Mathematical Forensics.

How do you measure "realism"? I didn't just read emails; I converted them into data points to measure their similarity mathematically.

BERT Semantic Embedding

Think of BERT as a translator that turns sentences into GPS coordinates. I converted 60+ emails into numerical vectors using all-MiniLM-L6-v2.

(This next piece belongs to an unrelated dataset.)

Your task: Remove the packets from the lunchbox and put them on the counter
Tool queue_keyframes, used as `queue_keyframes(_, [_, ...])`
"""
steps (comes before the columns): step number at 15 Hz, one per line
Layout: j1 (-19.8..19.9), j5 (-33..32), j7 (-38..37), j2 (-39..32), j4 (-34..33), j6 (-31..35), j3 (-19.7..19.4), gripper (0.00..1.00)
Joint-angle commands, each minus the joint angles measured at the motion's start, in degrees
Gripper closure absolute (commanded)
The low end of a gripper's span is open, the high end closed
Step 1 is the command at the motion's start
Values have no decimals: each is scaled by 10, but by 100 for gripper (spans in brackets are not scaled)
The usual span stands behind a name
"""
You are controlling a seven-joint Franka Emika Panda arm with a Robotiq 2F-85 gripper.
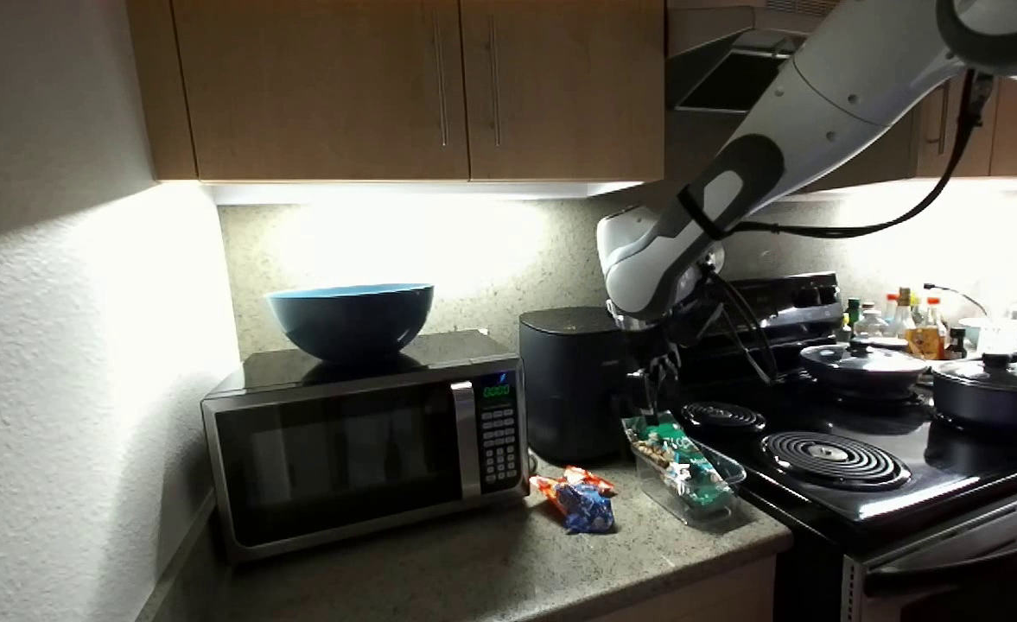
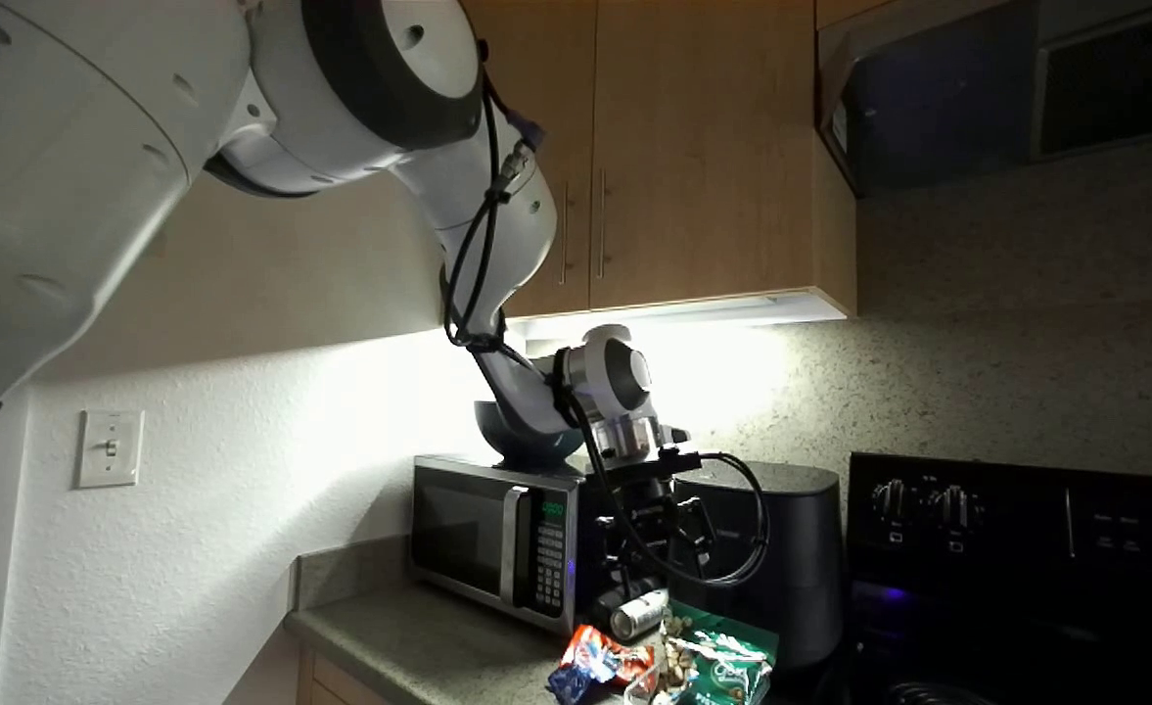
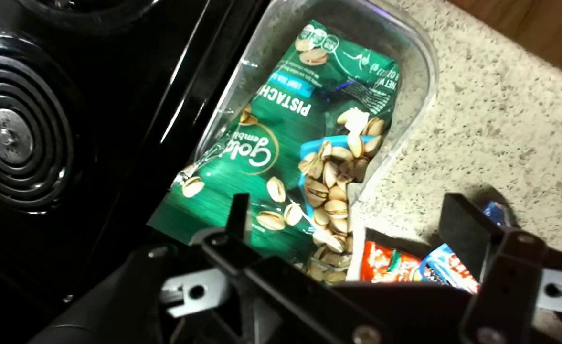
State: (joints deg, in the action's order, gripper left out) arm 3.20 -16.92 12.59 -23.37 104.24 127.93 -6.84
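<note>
Pistachio bag (image 3: 281, 138) lies in the clear tub (image 3: 424, 81), gripper (image 3: 346, 196) spread and empty over the tub's back end; probably light, slick and floppy, nuts (image 3: 336, 209) likely shifting inside, so best pinched across the flat green flap (image 3: 178, 217) at that end.

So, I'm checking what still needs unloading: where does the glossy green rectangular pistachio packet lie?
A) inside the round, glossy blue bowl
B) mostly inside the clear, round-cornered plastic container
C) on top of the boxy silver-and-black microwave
B: in the wrist view, most of the glossy green pistachio packet lies within the rim of the clear, round-cornered plastic container, with one end sticking out past it.
</note>
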Motion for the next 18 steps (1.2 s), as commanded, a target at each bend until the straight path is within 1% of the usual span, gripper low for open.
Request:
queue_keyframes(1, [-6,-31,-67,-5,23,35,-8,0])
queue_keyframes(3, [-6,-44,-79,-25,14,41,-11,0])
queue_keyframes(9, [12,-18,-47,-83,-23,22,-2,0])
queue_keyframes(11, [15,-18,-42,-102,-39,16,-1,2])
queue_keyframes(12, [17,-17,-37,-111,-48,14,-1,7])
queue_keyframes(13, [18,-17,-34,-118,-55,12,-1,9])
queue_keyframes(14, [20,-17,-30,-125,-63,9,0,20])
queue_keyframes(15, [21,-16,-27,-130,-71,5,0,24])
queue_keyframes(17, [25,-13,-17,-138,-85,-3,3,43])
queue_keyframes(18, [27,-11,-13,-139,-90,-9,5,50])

By calculating the distance between the "Real Brand" vector and the "AI Clone" vector, I proved they occupy almost the exact same semantic space.

Calculated_Cosine_Similarity: 0.8490

Empath Tone Analysis

I used Empath to analyze lexical categories like 'Money', 'Urgency', and 'Trust'.

The findings showed that AI is excellent at mimicking corporate authority but often lacks the subtle "entropy" or randomness of human writing—a key marker for future detection tools.

03. The Verdict

49.2%

The Misclassification Trap.

The most alarming finding: Nearly half of study participants mistook AI-generated branded phishing for legitimate communication.

This 50/50 split proves that human intuition is no longer a reliable firewall. When the "Linguistic Fingerprint" is cloned perfectly, the user cannot defend themselves.

The Confidence Gap (Fig 11)

High Confidence (Wrong) Low Confidence

Participants were often "Very Confident" that a phishing email was real.

"We are entering an era where detection must rely on technical infrastructure verification, as the visual and linguistic cues we rely on have been fully compromised."